2.4 Generation of the volumetric anatomical templates using T1 and T2 anatomies
2.4.1 MEBRAINS template construction with the multi-brain toolbox
The main processing tool for building the MEBRAINS template was the MB toolbox of SPM12 (Brudfors et al., 2020) (https://github.com/WTCN-computational-anatomy-group/mb), and as input we used information from both T1 and T2 images, which were obtained for each monkey in the same scanning session (Figs. 2B and 3). We chose MB because it generates a multimodal probabilistic tissue classification model while performing the nonlinear registration, rather than just using voxel intensities directly. This approach has been shown to be a more robust method of registering medical images (Klein et al., 2009; Sotiras et al., 2013). Furthermore, the algorithm (Brudfors et al., 2020) used by MB can integrate many imaging modalities (e.g., T1, T2, DW, and CT), and can be applied with or without prior pre-processing (e.g., skull stripping). Accordingly, we took advantage of the high-resolution CT scans of the same subjects, applied the same transformations as those used to register the corresponding T1 and T2 images to the reference template, and averaged the resulting CTs to build the CT template. Thus, multi-brain allowed us to build the following three templates using T1, T2, and CT brain images of 10 monkeys: MEBRAINS_T1, MEBRAINS_T2 and MEBRAINS_CT, respectively.
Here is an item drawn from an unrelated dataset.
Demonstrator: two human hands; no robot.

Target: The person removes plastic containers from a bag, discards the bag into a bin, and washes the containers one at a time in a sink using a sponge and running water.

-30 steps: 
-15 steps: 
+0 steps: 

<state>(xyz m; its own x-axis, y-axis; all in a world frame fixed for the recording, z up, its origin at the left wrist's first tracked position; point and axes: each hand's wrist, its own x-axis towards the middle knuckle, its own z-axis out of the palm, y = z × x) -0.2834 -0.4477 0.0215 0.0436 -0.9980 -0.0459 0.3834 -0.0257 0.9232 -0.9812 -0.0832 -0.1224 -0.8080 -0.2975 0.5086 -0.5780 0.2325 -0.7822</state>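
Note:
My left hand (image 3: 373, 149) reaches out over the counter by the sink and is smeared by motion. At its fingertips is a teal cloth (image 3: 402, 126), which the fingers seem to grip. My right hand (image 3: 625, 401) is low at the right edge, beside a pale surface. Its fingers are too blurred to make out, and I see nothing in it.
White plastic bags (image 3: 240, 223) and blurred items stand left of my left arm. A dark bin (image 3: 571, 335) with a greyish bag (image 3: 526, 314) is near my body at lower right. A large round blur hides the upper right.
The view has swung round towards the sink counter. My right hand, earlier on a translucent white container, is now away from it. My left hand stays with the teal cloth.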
We generated the volumetric templates as follows (Fig. 3):
- i)
Learn the MB tissue probability model to create an optimal multimodal population template. We adapted Example 1 from the MB repository (https://github.com/WTCN-computational-anatomy-group/mb). As input we used the set of 10 pairs of T1 and T2 images and additionally the same set of images mirrored across the midsagittal plane to create a symmetric template. This group-wise image registration generated the following datasets: an optimal K class tissue template; optimal intensity parameters; deformations that are used to warp between different volumes; tissue segmentations; and bias-field corrected versions of the input scans. In general, we kept the default settings to run the MB modelling (as in Example 1 mentioned above). The following parameters were modified in our script: regularization of the nonlinear registration (changed from 1 to 2), number of tissue types K (set to 14), and voxel size (set to 1).
- ii)
Register the T1 and T2 individual volumes to the MB tissue model using the MB deformations generated during the learning step, as in example 2 of the MB repository (https://github.com/WTCN-computational-anatomy-group/mb). We used a 3rd degree B-spline interpolation algorithm, and co-registered the CT volumes with the T1 volumes.
- iii)
Create T1, T2, and CT templates by averaging the corresponding individual images registered to the MB tissue model. Intermediate T1, T2, and CT templates are created by gradually averaging more and more individual images that are registered to the implicit MB template.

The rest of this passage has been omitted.